Elisabeth Kopp - Eine Winterreise

Simon Spiegel
Filmkritik: Simon Spiegel

Das Schicksal der ersten Schweizer Bundesrätin weiss noch heute zu polarisieren. Die Öffentlichkeit hat Elisabeth Kopp noch immer nicht verziehen, und sie selbst sieht sich nach wie vor als das weitgehend unschuldige Opfer einer üblen Schmierenkampagne.

Kopps Rehabilitierungsbemühungen haben sich in letzter Zeit zunehmend verstärkt; in diversen Zeitungen kam die alt Bundesrätin zu Wort und legte einmal mehr ihre Sicht der Ereignisse dar, die schliesslich zu ihrem Rücktritt am 12. Dezember 1988 führten. Andres Brütschs Film, der an den Solothurner Filmtagen Premiere feierte, ist der vorläufig letzte und aufwendigste Versuch, Kopps Ruf wiederherzustellen.

Mit seinem Titel und der Ankündigung, gemeinsam mit Kopp wichtige Stationen in ihrem Leben zu besuchen, betreibt der Film einen kleinen Etikettenschwindel. Denn obwohl Kopp meist im fahrenden Wagen zu Wort kommt, strukturiert die Reise den Film eigentlich nicht. Die kurzen Besuche beim Haus der Kindheit oder im langjährigen Ferienort der Kopps tragen wenig bei. Kopp könnte genauso gut - wie sie es am Schluss auch tut - zu Hause sitzen und Auskunft geben. Den Grossteil des Films macht ohnehin historisches Bildmaterial aus.

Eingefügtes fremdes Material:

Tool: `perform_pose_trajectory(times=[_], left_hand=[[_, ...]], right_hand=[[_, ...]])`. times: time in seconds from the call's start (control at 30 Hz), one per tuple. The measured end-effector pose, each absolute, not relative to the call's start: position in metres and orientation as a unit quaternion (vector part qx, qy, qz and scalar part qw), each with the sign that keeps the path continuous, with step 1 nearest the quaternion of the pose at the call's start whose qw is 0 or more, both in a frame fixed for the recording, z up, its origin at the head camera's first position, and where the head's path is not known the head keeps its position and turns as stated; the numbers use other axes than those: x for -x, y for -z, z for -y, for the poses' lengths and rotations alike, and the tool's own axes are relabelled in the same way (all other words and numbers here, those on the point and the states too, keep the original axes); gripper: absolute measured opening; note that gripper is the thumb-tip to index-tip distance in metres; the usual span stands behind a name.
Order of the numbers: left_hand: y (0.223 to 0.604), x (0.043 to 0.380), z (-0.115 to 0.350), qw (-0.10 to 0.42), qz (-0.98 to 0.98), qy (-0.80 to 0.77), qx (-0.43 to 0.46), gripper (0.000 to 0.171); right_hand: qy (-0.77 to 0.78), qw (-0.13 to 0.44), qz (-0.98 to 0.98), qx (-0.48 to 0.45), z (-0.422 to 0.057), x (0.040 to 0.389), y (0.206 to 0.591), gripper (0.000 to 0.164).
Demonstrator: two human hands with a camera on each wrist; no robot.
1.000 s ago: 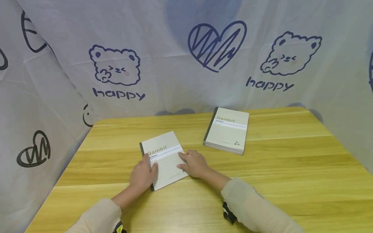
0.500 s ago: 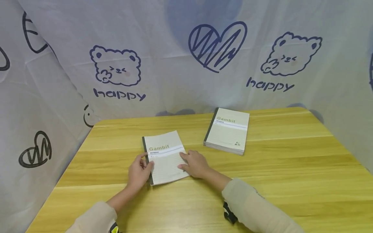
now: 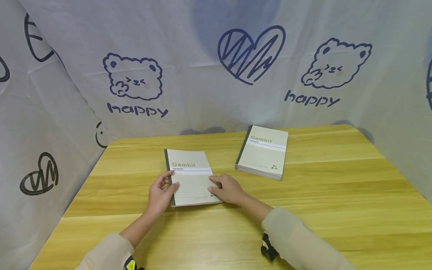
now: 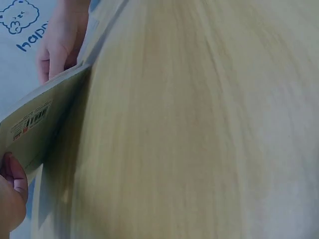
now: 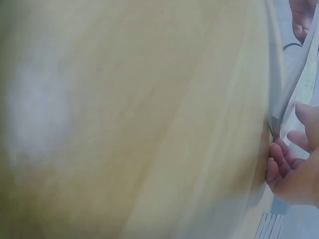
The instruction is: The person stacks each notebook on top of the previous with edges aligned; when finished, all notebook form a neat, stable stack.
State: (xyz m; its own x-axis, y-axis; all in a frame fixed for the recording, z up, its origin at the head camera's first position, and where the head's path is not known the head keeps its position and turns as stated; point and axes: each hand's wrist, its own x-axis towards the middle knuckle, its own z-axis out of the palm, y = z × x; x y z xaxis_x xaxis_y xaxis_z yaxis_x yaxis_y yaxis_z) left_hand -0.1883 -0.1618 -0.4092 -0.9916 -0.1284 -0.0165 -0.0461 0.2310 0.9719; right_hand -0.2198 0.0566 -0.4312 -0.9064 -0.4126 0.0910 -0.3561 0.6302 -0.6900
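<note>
A pale notebook with a dark spine and "Gambit" on its cover point(image 3: 192, 187) is between my two hands. My left hand point(image 3: 160, 195) grips its spine side, thumb on the cover and fingers at the edge. In the left wrist view the notebook's underside point(image 4: 37, 124), with a barcode label, shows tilted up off the table above my left hand point(image 4: 12, 191). My right hand point(image 3: 229, 189) holds the lower right edge, thumb and forefinger over the cover. Its other fingers point(image 5: 279, 157) curl below the edge in the right wrist view.
A neat stack of matching notebooks point(image 3: 263, 152) lies at the back of the wooden table point(image 3: 324, 210), right of my hands. Printed cloth point(image 3: 202, 86) hangs behind the table and along both sides.
The notebook has turned so its bottom edge lies more level, and its spine side has come up. My left hand has shifted from over the cover to the spine edge; the right stays nearly still.
</note>
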Motion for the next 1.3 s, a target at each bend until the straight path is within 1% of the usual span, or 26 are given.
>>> perform_pose_trajectory(times=[0.13, 0.27, 0.5, 0.73, 0.8, 0.9, 1.0, 1.2, 1.3], left_hand=[[0.404, 0.189, 0.159, 0.047, 0.771, 0.634, -0.041, 0.043], [0.398, 0.190, 0.155, 0.056, 0.760, 0.647, -0.026, 0.043], [0.389, 0.190, 0.148, 0.062, 0.749, 0.660, -0.015, 0.043], [0.381, 0.193, 0.141, 0.075, 0.738, 0.671, -0.009, 0.042], [0.379, 0.194, 0.138, 0.079, 0.733, 0.675, -0.008, 0.041], [0.380, 0.197, 0.135, 0.093, 0.721, 0.687, 0.005, 0.040], [0.383, 0.201, 0.132, 0.096, 0.715, 0.692, 0.020, 0.041], [0.387, 0.210, 0.127, 0.055, 0.717, 0.694, 0.031, 0.042], [0.390, 0.217, 0.124, 0.051, 0.726, 0.684, 0.038, 0.042]], right_hand=[[0.412, 0.048, -0.885, 0.209, -0.060, 0.220, 0.430, 0.040], [0.461, 0.071, -0.862, 0.201, -0.065, 0.219, 0.427, 0.040], [0.514, 0.121, -0.837, 0.146, -0.074, 0.218, 0.423, 0.043], [0.583, 0.175, -0.785, 0.117, -0.086, 0.217, 0.420, 0.050], [0.598, 0.183, -0.773, 0.109, -0.090, 0.216, 0.418, 0.052], [0.618, 0.171, -0.761, 0.099, -0.094, 0.215, 0.415, 0.052], [0.635, 0.144, -0.752, 0.098, -0.101, 0.217, 0.412, 0.052], [0.647, 0.099, -0.746, 0.119, -0.116, 0.218, 0.407, 0.051], [0.652, 0.088, -0.743, 0.121, -0.124, 0.219, 0.405, 0.050]])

Noch einmal rollt Brütsch die ganze Geschichte auf: Die Geschichte der Frau, die vor allem aus Pflichtgefühl in die Politik ging, die alles perfekt machen wollte, schliesslich für den Bundesrat kandidierte und nach einer ersten Medienkampagne gegen sich - und vor allem ihren Mann - mit einem Glanzresultat gewählt wurde. In diesen frühen Teilen, gewissermassen dem Prolog der eigentlichen Kopp-Affäre, ist Brütschs Film am interessantesten, weil hier deutlich wird, wie sehr sich die Schweizer Politik und auch die Berichterstattung darüber in den letzten dreissig Jahren geändert hat.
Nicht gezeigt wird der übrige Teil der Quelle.